DIRECTIONS FOR THIS TASK ▸
Starting at the line below with "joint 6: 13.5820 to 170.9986" and stopping at the line with "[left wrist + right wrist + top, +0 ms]", please print each line exactly, those two included, and skip every picture.

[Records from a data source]
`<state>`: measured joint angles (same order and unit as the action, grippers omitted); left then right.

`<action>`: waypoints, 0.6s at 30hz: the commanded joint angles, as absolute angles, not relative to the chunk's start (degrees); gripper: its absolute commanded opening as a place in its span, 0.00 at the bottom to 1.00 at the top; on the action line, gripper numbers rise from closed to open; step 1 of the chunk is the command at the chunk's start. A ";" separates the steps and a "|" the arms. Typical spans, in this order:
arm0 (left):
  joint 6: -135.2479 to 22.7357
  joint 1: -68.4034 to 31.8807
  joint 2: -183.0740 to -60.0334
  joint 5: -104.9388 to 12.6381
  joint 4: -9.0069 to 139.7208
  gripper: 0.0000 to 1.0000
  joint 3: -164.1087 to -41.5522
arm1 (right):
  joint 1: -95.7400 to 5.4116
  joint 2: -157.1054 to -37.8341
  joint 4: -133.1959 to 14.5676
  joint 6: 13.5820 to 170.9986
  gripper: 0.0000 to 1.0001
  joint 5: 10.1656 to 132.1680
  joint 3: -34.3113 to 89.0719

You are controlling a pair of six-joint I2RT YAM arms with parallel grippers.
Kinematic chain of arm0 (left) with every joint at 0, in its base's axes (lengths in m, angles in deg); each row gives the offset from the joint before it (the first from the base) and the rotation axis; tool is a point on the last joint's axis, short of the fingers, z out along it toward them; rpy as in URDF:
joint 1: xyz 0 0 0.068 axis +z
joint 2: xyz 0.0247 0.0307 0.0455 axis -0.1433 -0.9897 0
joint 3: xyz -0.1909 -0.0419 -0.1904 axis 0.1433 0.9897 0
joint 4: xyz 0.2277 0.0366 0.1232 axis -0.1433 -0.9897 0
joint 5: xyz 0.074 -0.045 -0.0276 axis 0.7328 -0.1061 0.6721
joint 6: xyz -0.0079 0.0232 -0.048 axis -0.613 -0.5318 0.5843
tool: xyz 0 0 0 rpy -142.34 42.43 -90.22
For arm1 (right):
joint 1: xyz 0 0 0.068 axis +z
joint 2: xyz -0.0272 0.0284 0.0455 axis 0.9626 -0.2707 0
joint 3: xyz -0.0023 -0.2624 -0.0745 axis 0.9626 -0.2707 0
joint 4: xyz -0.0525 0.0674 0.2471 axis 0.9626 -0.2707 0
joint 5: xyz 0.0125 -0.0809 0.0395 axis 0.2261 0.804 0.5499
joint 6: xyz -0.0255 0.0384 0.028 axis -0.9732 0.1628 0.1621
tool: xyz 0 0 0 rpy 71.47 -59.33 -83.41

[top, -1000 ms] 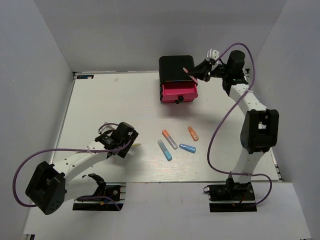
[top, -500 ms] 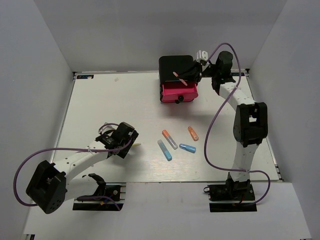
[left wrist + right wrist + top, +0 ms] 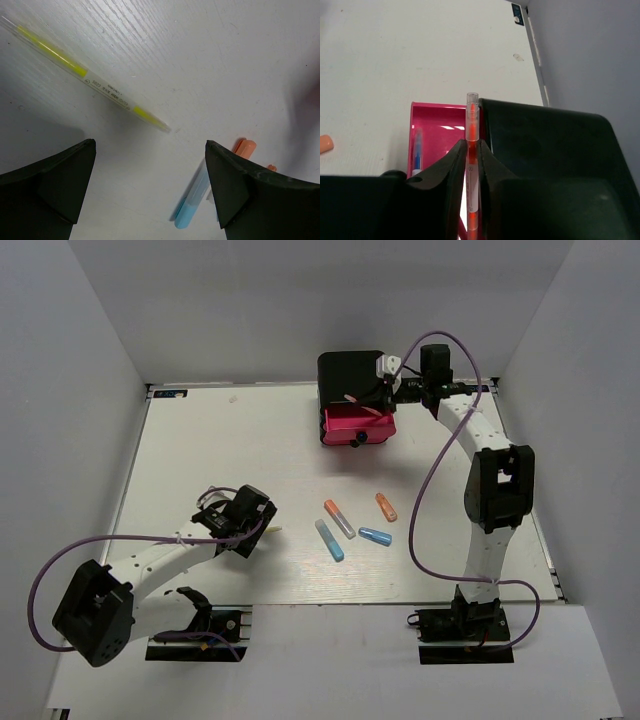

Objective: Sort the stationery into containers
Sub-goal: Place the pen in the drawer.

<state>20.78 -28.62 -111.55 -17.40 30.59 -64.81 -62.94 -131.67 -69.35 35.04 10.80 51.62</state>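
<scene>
At the worktop's [image 3: 200, 440] 8 o'clock, the left jaws are spread wide with nothing held, just by the yellow pen [image 3: 90, 80]. Four markers [image 3: 340, 518] are scattered near the centre. At 12 o'clock, the red pen [image 3: 472, 165] is pinched between the nearly closed right jaws over the open pink drawer [image 3: 437, 140], in which a bluish pen [image 3: 417, 150] is lying.

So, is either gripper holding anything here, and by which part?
The right gripper pinches the orange-red pen by its barrel, one end poking out past the jaws near the open pink drawer. The left gripper is open and holds nothing.
</scene>
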 commanded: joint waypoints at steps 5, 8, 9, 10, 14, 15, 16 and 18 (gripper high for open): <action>21.55 -28.41 -112.42 -16.44 30.12 1.00 -65.03 | -61.99 -128.54 -79.37 26.06 0.69 13.59 52.03; 21.55 -28.41 -113.64 -16.44 29.60 1.00 -65.64 | -61.81 -126.78 -77.63 27.90 0.79 13.59 51.59; 21.55 -28.41 -114.26 -16.44 29.59 1.00 -65.64 | -61.90 -126.26 -76.22 29.30 0.79 13.85 51.33; 21.55 -28.41 -114.26 -15.83 29.59 1.00 -65.64 | -61.90 -124.86 -75.51 31.31 0.79 13.94 51.15; 21.55 -28.41 -116.45 -15.31 28.54 1.00 -67.74 | -61.03 -121.07 -62.56 43.33 0.74 16.05 47.91; 21.55 -28.41 -116.98 -15.30 27.84 1.00 -68.53 | -61.54 -119.67 -60.41 45.55 0.70 19.53 46.59; 21.55 -28.41 -116.99 -15.30 26.88 1.00 -68.54 | -61.72 -118.09 -59.87 47.57 0.54 20.79 45.36; 21.55 -28.41 -119.00 -15.30 25.47 1.00 -70.29 | -61.81 -116.33 -51.19 56.54 0.40 23.07 42.99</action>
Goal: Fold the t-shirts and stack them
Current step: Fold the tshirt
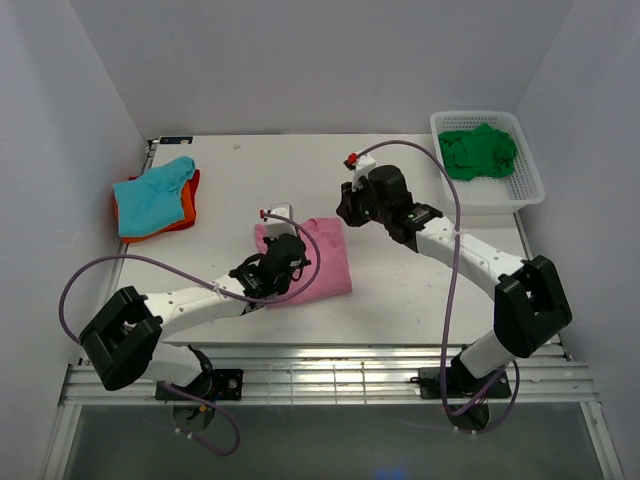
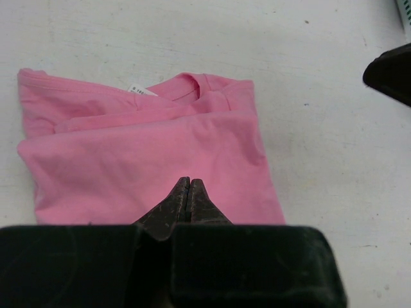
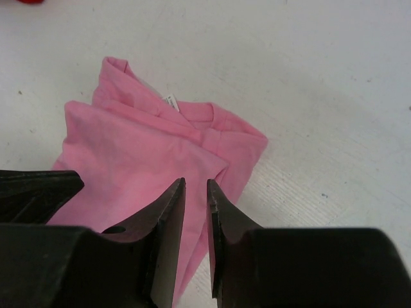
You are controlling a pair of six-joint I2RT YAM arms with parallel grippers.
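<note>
The pink t-shirt [image 1: 318, 262] lies folded in a rough rectangle at the table's middle; it also shows in the left wrist view [image 2: 148, 147] and the right wrist view [image 3: 141, 147], collar and label at the far side. My left gripper [image 1: 283, 246] hovers over its left part, its jaws pressed together on nothing [image 2: 188, 181]. My right gripper [image 1: 348, 207] is just past the shirt's far right corner, its jaws a narrow gap apart and empty [image 3: 196, 186]. A teal t-shirt [image 1: 150, 192] lies on an orange one [image 1: 186, 210] at the far left. A dark green t-shirt [image 1: 478, 150] sits in the basket.
The white mesh basket [image 1: 528, 178] stands at the back right corner. The right arm's dark body [image 2: 392, 70] shows at the left wrist view's right edge. The left gripper's body [image 3: 32, 192] shows at the right wrist view's left edge. A metal rail runs along the table's near edge.
</note>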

EXERCISE RESULT ▸
  joint 6: 13.5820 to 170.9986
  gripper: 0.0000 to 1.0001
  joint 5: 10.1656 to 132.1680
  joint 3: -34.3113 to 89.0719

You are controlling a pair of six-joint I2RT YAM arms with parallel grippers.
Kinematic chain of arm0 (left) with every joint at 0, in its base's axes (lengths in m, angles in deg); each row gives the offset from the joint before it (the first from the base) and the rotation axis; tool is a point on the last joint's axis, short of the fingers, z out along it toward them; rpy as in URDF:
joint 1: xyz 0 0 0.068 axis +z
joint 2: xyz 0.0247 0.0307 0.0455 axis -0.1433 -0.9897 0
joint 3: xyz -0.1909 -0.0419 -0.1904 axis 0.1433 0.9897 0
joint 4: xyz 0.2277 0.0366 0.1232 axis -0.1433 -0.9897 0
joint 5: xyz 0.074 -0.045 -0.0276 axis 0.7328 -0.1061 0.6721
joint 6: xyz -0.0079 0.0232 -0.048 axis -0.613 -0.5318 0.5843
tool: xyz 0 0 0 rpy -142.34 42.43 -90.22
For arm1 (right):
joint 1: xyz 0 0 0.068 axis +z
joint 2: xyz -0.0272 0.0284 0.0455 axis 0.9626 -0.2707 0
joint 3: xyz -0.0023 -0.2624 -0.0745 axis 0.9626 -0.2707 0
joint 4: xyz -0.0525 0.0674 0.2471 axis 0.9626 -0.2707 0
joint 5: xyz 0.0125 -0.0809 0.0395 axis 0.2261 0.804 0.5499
joint 6: xyz -0.0255 0.0384 0.028 axis -0.9732 0.1628 0.1621
tool: xyz 0 0 0 rpy 71.47 -59.33 -83.41

[top, -1000 ms] 
[top, -500 ms] 
[left wrist + right wrist + top, +0 ms] 

This answer requires no additional content.